This is a rough draft. I will clean it up soon!
What I'm working with:
Macbook Air 1.7Ghz Intel Core i7 8GB 1600 MHz DDR3 OSX 10.8.5
VirtualBox 4.3.6
Prerequisites:
Build a VirtualBox machine to run Ubuntu 12.04.LTS 64-bit
Build Ubuntu Server 12.04LTS
From the newly installed server:
Create hadoop user and group:
sudo addgroup hadoop
sudo adduser --ingroup hadoop hadoop
sudo adduer hadoop sudo
Create ssh keys for the hadoop user (must be done as hadoop user):
ssh-keygen -t rsa -P “”
cp .ssh/id_rsa.php .ssh/authorized_keys
Update and install prerequisites:
ssh and rsync should already be installed.

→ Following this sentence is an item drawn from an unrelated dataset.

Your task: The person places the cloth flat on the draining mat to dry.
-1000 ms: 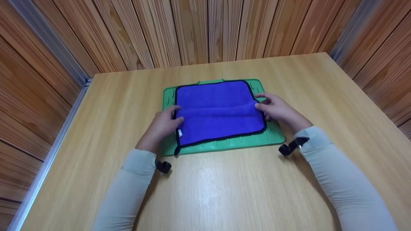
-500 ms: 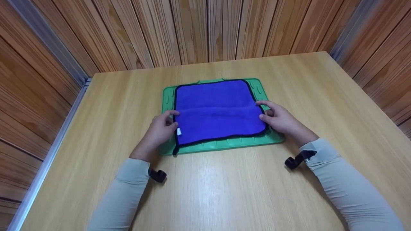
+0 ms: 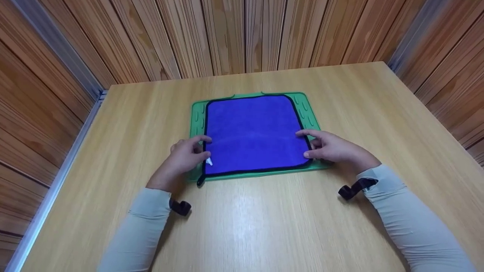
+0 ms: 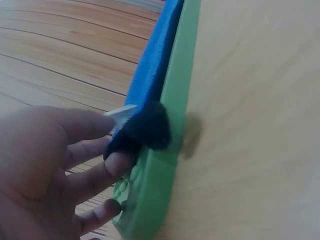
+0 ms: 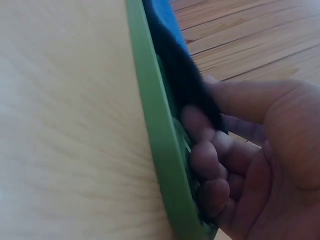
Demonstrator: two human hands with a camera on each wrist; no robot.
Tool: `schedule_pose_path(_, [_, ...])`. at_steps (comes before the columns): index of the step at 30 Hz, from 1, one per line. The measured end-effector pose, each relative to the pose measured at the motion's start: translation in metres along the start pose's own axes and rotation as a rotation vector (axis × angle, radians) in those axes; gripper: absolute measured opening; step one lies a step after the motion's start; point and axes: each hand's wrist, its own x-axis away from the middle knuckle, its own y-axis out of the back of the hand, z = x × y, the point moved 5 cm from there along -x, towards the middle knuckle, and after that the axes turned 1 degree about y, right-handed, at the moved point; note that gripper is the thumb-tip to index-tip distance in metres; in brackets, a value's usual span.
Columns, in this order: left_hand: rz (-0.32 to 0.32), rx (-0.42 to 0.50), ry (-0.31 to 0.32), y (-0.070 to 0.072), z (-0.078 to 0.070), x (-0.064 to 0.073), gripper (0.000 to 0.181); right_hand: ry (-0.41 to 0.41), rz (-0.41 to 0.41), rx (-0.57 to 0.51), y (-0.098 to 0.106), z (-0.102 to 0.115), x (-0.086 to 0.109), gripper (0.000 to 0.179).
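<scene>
A blue cloth (image 3: 253, 132) with black edging lies spread over a green tray (image 3: 325, 165) with raised bumps. At the cloth's left edge, low down by its small white tag (image 3: 209, 161), my left hand (image 3: 185, 154) pinches the border, thumb on top. In the left wrist view its fingers (image 4: 117, 163) reach under the edge beside a dark corner loop (image 4: 150, 126). My right hand (image 3: 332, 149) pinches the opposite edge near the front corner. The right wrist view shows the right thumb above the cloth and curled fingers (image 5: 205, 160) beneath it, over the tray.
The tray rests on a light wooden table (image 3: 242, 223). Wood-plank walls (image 3: 242, 37) rise behind and at both sides, with metal posts at the corners. A black wrist camera (image 3: 180, 207) sits on the left cuff, another (image 3: 357, 189) on the right cuff.
Both hands have slid along the cloth's side edges toward the front. The raised crease across its middle has flattened, and the front edge now lies closer to the tray's front rim.
</scene>
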Motion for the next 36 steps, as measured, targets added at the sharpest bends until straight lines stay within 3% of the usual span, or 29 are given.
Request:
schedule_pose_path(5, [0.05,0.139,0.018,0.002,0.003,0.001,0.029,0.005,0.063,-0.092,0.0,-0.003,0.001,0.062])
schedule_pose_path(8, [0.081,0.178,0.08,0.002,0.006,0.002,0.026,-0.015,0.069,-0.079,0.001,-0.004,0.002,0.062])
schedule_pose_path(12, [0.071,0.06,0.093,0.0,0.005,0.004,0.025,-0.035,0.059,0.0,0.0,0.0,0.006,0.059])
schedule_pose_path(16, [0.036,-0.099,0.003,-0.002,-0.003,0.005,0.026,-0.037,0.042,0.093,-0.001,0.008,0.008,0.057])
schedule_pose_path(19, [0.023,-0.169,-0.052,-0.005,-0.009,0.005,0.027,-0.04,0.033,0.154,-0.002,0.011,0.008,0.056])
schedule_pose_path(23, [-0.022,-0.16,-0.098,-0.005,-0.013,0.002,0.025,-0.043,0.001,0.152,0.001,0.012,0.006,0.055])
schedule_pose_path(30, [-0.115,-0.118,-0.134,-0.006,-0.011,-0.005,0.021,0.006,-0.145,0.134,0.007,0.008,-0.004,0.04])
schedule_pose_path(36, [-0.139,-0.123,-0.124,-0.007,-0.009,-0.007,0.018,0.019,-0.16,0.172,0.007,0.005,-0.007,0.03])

sudo apt-get install python-software-properties
sudo apt-get install gcc
sudo apt-get install g++
wget htt://protobuf.googlecode.com/files/protobuf-2.5.0.tar.gz
tar -xvzf protobuf-2.5.0.tar.gz
cd protobuf-2.5.0
sudo ./configure
sudo make
sudo make check
sudo make install
sudo ldconfig
sudo add-apt-repository ppa:webupd8team/java
sudo apt-get update
sudo apt-get install oracle-java7-installer
Download hadoop from apache mirror:
wget http://www.eng.lsu.edu/mirrors/apache/hadoop/common/hadoop-2.2.0/hadoop-2.2.0.tar.gz
Unpack the hadoop tarball into /usr/local/:
sudo tar -xvzf hadoop-2.2.0.tar.gz -C /usr/local
Change the name of the hadoop directory in /usr/local/:
sudo mv /usr/local/hadoop-2.2.0 /usr/local/hadoop
Give the hadoop user and group ownership of the directory /usr/local/hadoop/:
sudo chown -R hadoop:hadoop /usr/local/hadoop
Edit hadoop users .bashrc and add the following to the end of the file:
# Hadoop Environment
export JAVA_HOME=/usr/lib/jvm/java-7-oracle/
export HADOOP_INSTALL=/usr/local/hadoop
export PATH=$PATH:$HADOOP_INSTALL/bin
export PATH=$PATH:$HADOOP_INSTALL/sbin
export HADOOP_MAPRED_HOME=$HADOOP_INSTALL
export HADOOP_COMMON_HOME=$HADOOP_INSTALL
export HADOOP_HDFS_HOME=$HADOOP_INSTALL
export YARN_HOME=$HADOOP_INSTALL
Edit /usr/local/hadoop/etc/hadoop/hadoop-env.sh to add java path:
export JAVA_HOME=/usr/lib/jvm/java-7-oracle/
Login as the hadoop user and test if hadoop is installed:
hadoop version
Hadoop is now installed and needs to be configured.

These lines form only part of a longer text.